RE: Mapping physical disk block to logical block to selectively repair w/o forcing rescan

"David Lethe" <david@xxxxxxxxxxxx> · Wed, 16 Apr 2008 09:32:04 -0500

-----Original Message-----
From: Bill Davidsen [mailto:davidsen@xxxxxxx] 
Sent: Wednesday, April 16, 2008 8:59 AM
To: David Lethe
Cc: Dan Williams; linux-raid@xxxxxxxxxxxxxxx
Subject: Re: Mapping physical disk block to logical block to selectively
repair w/o forcing rescan

David Lethe wrote:
> I have the physical disk sector/drive, so I will have to go backwards.
> That means using compute_blocknr, factoring the chunk size, stripe
size,
> look at the raid5_private_data to get everything else, including
whether
> or not it is in a rebuild, what position the disk has in the stripe,
> among
> other things .. and repeat for RAID6.  Still all scriptable .. as long
> as I keep the block calculations in 64-bits when on 32-bit kernel. 
>
>   
Or use "bc" to do really long calculations. It works well with scripts.

> I can parse mdadm -Q -D  to get health and configuration, or get it
from
> sysfs, haven't decided.
>
> Now for recovery ... a change was made in 2.6.15 that affects how the
> /dev/md recalculates & corrects the error, but I don't think I have to
> worry about it. Just directly read the /dev/md block that corresponds
to
> the faulty physical disk/sector.  This should just repair the bad
block
> w/o enticing the md system to fail over the entire disk.  Exception
> would be if the disk with bad block can remap due to a catastrophic
> failure, or lack of spare sectors.  
>
> Even if the bad physical block lands on a parity block in the /dev/md
> space, it should get rebuilt because it has to read the entire stripe
to
> figure out if there is a parity error, which there will be because one
> disk will return the sense data indicating an unrecoverable read
error,
> so the md will repair the stripe to keep parity consistent for me.
>
>   
The problem I see with this is that using raid1 you can read and entire 
array end to end and never use one mirror of the data. So unless you 
perform the 'check' operation you won't really be sure that you have the

errors mapped. I suspect that running check fixes more errors than 
'repair' on most systems.

-- 
Bill Davidsen <davidsen@xxxxxxx>
  "Woe unto the statesman who makes war without a reason that will still
  be valid when the war is over..." Otto von Bismark 

===================================================================
So now it looks like I am back to using badblocks?   Will this force a
parity rebuild on RAID1?
I expect it would if I gave it a read/write or write flag, but I can't
do that because filesystems will be mounted.  It appears that 2.6.15
kernels and above at least have potential to do a parity rebuild on
reads, and prior kernels need a write to force a parity rebuild.

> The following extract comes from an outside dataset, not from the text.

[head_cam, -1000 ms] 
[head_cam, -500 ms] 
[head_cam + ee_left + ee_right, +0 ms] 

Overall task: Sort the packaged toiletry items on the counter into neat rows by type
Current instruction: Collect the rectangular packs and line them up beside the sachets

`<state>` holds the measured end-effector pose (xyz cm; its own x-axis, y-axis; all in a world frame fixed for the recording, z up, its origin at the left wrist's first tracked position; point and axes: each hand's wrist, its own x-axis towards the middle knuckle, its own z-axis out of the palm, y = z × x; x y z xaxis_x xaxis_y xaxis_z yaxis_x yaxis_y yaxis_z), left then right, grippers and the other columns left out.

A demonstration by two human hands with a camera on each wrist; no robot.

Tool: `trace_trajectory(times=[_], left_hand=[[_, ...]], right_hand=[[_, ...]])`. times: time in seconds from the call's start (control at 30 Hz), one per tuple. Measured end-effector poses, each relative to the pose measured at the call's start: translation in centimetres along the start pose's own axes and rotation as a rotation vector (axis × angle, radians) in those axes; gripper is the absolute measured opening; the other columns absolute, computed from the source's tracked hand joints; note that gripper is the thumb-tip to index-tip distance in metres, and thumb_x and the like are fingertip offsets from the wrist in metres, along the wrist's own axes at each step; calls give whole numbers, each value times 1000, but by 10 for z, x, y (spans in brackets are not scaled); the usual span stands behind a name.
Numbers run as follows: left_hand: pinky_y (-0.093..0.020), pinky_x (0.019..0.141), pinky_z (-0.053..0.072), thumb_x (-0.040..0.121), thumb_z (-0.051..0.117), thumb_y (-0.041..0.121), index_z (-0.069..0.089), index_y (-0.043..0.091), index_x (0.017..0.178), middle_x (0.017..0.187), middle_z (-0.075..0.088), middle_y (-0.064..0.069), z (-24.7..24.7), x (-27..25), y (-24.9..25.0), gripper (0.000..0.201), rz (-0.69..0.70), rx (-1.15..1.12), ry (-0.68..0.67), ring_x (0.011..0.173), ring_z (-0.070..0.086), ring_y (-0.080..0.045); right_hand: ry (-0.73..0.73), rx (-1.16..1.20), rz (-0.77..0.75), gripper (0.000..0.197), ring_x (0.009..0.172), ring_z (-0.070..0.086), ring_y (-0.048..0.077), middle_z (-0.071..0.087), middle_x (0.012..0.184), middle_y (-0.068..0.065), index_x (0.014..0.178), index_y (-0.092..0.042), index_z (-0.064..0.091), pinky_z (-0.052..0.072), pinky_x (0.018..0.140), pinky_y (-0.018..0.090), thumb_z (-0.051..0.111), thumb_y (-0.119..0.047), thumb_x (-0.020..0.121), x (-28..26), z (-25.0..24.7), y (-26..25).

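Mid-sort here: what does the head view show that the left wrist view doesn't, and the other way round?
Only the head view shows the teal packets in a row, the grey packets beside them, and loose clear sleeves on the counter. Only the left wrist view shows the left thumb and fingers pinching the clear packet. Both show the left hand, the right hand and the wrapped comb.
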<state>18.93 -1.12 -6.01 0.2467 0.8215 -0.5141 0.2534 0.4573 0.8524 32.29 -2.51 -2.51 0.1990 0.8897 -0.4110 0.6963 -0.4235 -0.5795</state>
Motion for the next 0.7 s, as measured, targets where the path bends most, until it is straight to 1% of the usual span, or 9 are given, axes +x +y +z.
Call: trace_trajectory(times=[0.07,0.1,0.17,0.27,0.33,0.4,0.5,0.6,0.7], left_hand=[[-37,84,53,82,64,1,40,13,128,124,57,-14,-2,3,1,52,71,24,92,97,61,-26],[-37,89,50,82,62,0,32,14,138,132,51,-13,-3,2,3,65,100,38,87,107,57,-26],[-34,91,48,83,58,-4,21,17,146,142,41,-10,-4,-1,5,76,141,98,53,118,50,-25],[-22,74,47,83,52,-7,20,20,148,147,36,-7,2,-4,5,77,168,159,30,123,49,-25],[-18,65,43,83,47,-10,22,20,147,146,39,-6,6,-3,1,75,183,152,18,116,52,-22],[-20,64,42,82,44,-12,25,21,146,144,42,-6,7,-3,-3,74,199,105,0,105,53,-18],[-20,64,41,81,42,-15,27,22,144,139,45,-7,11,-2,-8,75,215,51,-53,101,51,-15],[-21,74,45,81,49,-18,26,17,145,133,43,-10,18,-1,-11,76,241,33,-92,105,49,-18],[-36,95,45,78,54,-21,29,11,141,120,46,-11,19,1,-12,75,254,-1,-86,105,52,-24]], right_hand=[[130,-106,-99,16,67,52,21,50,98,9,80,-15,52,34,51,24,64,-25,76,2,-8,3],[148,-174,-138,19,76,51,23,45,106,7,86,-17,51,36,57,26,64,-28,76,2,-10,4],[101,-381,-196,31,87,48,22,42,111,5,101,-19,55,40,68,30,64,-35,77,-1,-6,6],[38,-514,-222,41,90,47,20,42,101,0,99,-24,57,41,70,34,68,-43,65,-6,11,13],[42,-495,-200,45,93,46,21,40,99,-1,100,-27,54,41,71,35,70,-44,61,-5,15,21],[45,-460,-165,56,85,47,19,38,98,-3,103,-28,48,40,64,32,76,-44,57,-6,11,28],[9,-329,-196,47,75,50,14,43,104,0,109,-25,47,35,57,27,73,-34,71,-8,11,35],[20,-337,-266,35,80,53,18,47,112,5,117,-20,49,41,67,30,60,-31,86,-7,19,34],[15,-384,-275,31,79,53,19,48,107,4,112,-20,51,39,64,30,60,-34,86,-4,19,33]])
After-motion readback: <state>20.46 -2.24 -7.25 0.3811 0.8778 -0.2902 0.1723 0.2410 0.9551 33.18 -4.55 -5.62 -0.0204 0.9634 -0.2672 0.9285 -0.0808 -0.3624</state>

i.e,   badblocks -b 512 (KnownBadBlock-StripeSizeInBlocks)
StripeSizeInBlocks*3 /dev/mdN

(if known bad block is in first stripe then just start at block zero. If
I make total number of blocks 3 times the stripesize, and make it look
at the full stripes before and after the one that contains the parity
error, then is this a good strategy for 2.6.15 kernels an up?
Nice thing about badblocks is that it scans at starting location and it
accepts a range, so I just give it a large enough area to scan that will
catch errors on parity blocks and prevent me from having to worry about
the layout of the parity info on the stripe.  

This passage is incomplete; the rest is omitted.